Task brief: Without any images, write the data out exactly as it appears.

Stored data:
■ ■ ■ ■ ■
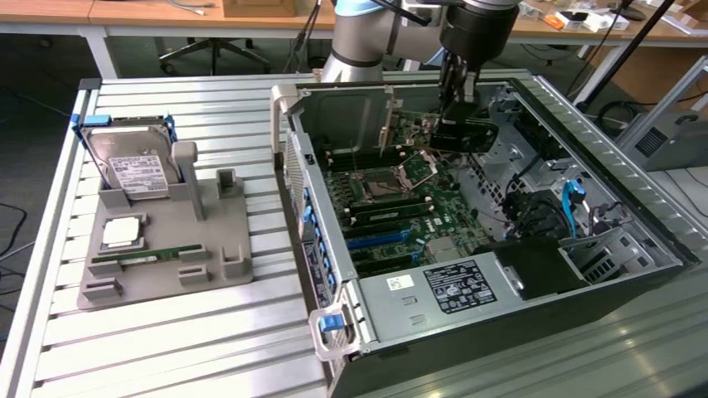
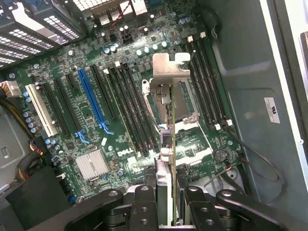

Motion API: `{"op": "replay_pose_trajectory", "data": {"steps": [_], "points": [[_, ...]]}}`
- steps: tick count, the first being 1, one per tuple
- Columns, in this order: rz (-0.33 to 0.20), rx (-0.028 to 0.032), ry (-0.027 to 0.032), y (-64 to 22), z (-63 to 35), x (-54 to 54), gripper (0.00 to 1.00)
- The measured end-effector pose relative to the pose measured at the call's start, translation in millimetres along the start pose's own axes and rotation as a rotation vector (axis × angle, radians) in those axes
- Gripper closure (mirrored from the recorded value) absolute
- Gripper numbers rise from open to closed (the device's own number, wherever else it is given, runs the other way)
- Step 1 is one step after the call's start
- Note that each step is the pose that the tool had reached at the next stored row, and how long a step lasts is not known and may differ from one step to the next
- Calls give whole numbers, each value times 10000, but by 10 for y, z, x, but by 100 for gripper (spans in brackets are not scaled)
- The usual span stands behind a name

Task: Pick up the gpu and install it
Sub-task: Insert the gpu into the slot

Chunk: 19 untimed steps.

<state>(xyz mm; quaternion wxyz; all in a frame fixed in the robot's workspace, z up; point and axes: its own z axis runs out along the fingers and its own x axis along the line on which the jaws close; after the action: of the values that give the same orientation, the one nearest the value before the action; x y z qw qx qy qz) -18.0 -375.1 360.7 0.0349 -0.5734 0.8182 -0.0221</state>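
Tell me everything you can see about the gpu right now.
The gpu is a thin flat card, its board greenish with small parts, with a silver metal end bracket. The gripper is shut on it, holding it on edge above the motherboard inside the open computer case, apparently not seated in any slot.

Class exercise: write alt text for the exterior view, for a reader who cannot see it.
A robot arm's gripper holds the gpu over the motherboard inside an open computer case. On the exterior view's left, a grey stand carries a hard drive and a RAM stick.
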Motion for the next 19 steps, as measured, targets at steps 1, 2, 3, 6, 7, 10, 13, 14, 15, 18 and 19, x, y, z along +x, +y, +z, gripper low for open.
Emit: {"op": "replay_pose_trajectory", "data": {"steps": [1,2,3,6,7,10,13,14,15,18,19], "points": [[-59,-2,-3,0,0,0,73],[-108,-3,-7,-1,0,0,73],[-148,-4,-10,-1,0,0,73],[-258,-8,-19,-2,0,-1,73],[-308,-9,-22,-2,0,-1,73],[-405,-12,-29,-3,0,-1,73],[-524,-16,-38,-4,0,-1,73],[-549,-17,-40,-4,0,-1,73],[-584,-18,-42,-5,0,-2,73],[-686,-21,-50,-6,0,-2,73],[-712,-22,-52,-6,0,-2,73]]}}
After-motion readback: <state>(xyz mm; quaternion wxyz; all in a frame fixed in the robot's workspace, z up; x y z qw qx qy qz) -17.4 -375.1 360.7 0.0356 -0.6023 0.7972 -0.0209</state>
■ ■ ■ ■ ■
Solved exercise:
Motion API: `{"op": "replay_pose_trajectory", "data": {"steps": [_], "points": [[_, ...]]}}`
- steps: tick count, the first being 1, one per tuple
- Columns, in this order: rz (-0.33 to 0.20), rx (-0.028 to 0.032), ry (-0.027 to 0.032), y (-64 to 22), z (-63 to 35), x (-54 to 54), gripper (0.00 to 1.00)
- The measured end-effector pose relative to the pose measured at the call's start, translation in millimetres along the start pose's own axes and rotation as a rotation vector (axis × angle, radians) in those axes
- Gripper closure (mirrored from the recorded value) absolute
- Gripper numbers rise from open to closed (the device's own number, wherever else it is given, runs the other way)
- Step 1 is one step after the call's start
- Note that each step is the pose that the tool had reached at the next stored row, and how long a step lasts is not known and may differ from one step to the next
- Calls give whole numbers, each value times 10000, but by 10 for y, z, x, but by 100 for gripper (spans in brackets are not scaled)
- The usual span stands behind a name

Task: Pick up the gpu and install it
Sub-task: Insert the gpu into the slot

Chunk: 19 untimed steps.

<state>(xyz mm; quaternion wxyz; all in a frame fixed in the robot's workspace, z up; point and axes: its own z axis runs out along the fingers and its own x axis along the line on which the jaws close; after the action: of the values that give the same orientation, the one nearest the value before the action; x y z qw qx qy qz) -18.0 -375.1 360.7 0.0349 -0.5734 0.8182 -0.0221</state>
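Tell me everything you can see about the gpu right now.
The gpu is a thin flat card, its board greenish with small parts, with a silver metal end bracket. The gripper is shut on it, holding it on edge above the motherboard inside the open computer case, apparently not seated in any slot.

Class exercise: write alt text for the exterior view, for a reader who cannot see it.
A robot arm's gripper holds the gpu over the motherboard inside an open computer case. On the exterior view's left, a grey stand carries a hard drive and a RAM stick.
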Motion for the next 19 steps, as measured, targets at steps 1, 2, 3, 6, 7, 10, 13, 14, 15, 18 and 19, x, y, z along +x, +y, +z, gripper low for open.
Emit: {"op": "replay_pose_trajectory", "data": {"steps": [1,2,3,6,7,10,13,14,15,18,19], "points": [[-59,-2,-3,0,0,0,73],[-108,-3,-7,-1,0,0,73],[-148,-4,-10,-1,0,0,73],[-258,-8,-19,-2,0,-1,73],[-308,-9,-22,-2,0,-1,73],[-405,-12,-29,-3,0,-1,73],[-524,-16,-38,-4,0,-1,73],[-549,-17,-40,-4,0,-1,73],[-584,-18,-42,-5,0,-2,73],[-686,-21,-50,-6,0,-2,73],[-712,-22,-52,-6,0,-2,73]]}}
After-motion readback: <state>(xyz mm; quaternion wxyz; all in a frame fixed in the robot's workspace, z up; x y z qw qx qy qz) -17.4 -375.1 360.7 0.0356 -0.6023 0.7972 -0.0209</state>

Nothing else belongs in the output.